Microneedles (MNs) are micrometre-scale structures with sharp tips that can perforate the upper layers of the skin, overcoming the stratum corneum barrier. MNs have been primarily explored in the literature as a means to deliver drugs through the skin layers [1,2], to detect and monitor specific molecules in the interstitial fluid [3,4] and to monitor cells in vitro [5]. Table 1 shows a comparison of different drug delivery techniques, including MN-based drug delivery. MNs are potentially easy to produce and allow self-administration and high patient compliance, as they cause no pain or bleeding [1,2,4,5]. Along with developments in MN research, the field of transdermal patches has grown. Although the transdermal administration of drugs has been considered very attractive and convenient, it has been limited by skin permeability to molecules with very specific characteristics, namely, those of small molecular weight and balanced hydrophobicity. With the application of MN arrays, the transdermal route becomes accessible to many other molecules. Some such examples are already in clinical trials [6]. The administration of vaccines, namely, influenza [7] and polio [8], already have published results from clinical tests. Other molecules such as zolmitriptan, a selective serotonin receptor agonist used for the treatment of migraine, and abaloparatide, a parathyroid hormone-related protein analog used to treat osteoporosis, are currently in phase III clinical trials (see [6]).

Table 1

Comparison table of different drug delivery technologies.

	Advantages	Disadvantages
Hypodermic needles	-Direct access to the circulatory system (intravenous)	-Painful-Tissue damage-Nonautonomous administration
Needless drug delivery	-Rapid absorption (sublingual)-Economical, high dose possible (oral)	-Small dose limit-Jet may be painful
Inhalation	-Bypasses liver-Large surface of absorption	-Difficult to regulate the exact amount of dosage-Difficult to verify in infants
Microneedles (MNs)	-Pain-free administration-Easy to use-Continuous and controlled release-Safer handling-Self-administration	-Local inflammation-Skin irritation

Although its primary target is the skin, MNs are also being investigated as a mean to overcome other biological barriers, releasing drugs in the eye [9], the oral mucosa [10], the vaginal mucosa [11], vascular tissue [12] and so forth. Alternatively, MN patches have evolved to collect interstitial fluid painlessly, providing monitoring or detection of specific biomarkers [13]. This field is growing and holds the promise of allowing minimally invasive disease monitoring, ultimately integrating closed-loop devices in which detection and therapy are achieved in a minimally invasive way. Taking into consideration its specificities and irrefutable advantages, the field of MN research is currently evolving towards personalised medicine, developing treatments for specific populations, such as the elderly and children.

The use of MN patches brings particular advantages that may have a huge impact on the field of paediatrics. These include painless and safe drug administration; minimising the risk of bleeding, infections and injuries; and favouring therapy acceptance among children and also parents [14]. Moreover, MNs have been considered particularly promising for the administration of vaccines, taking advantage of the role of the skin in the immune system. The skin is not only a physical barrier but also a complex and active immune site, highly rich in antigen-presenting cells, including macrophages, Langerhans cells and dendritic cells. These cells play a significant role in adaptive immune responses, converting the skin into a favourable place for immunisation [15]. Therefore, theoretically, the use of MN patches provides important advantages compared with intramuscular or subcutaneous vaccine administration. Different studies using animal models demonstrated increased immunogenicity of vaccines when administered via MN patches compared with conventional administration [16,17]. However, this has not yet been confirmed in clinical trials [7].

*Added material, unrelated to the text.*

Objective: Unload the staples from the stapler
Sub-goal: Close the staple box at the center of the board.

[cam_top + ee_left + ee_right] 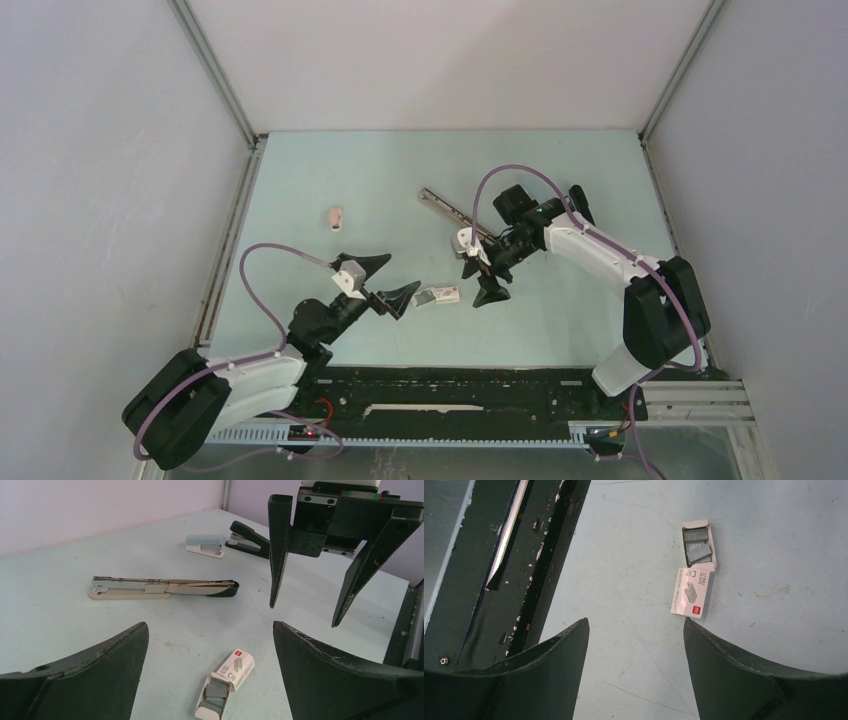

Most vaccines, such as polio, diphtheria, tetanus or pertussis, are administered in the first year after birth and during childhood. Vaccination using a conventional needle system often poses challenges for both parents and medical staff due to needle phobia and pain. The dosage and time window vary according to the country vaccination program, but MNs can have a major positive impact on childhood vaccination (Figure 1B), as already demonstrated by the positive perception from parents, children and medical staff [18].

Figure 1

(A) Typical cross section of adult skin and infant skin [19]. (B) Proposal for the potential microneedle application in paediatrics. (C) Microneedle-based diagnostics to monitor the required analyte; microneedles are used to sample the interstitial fluid in a painless manner [13].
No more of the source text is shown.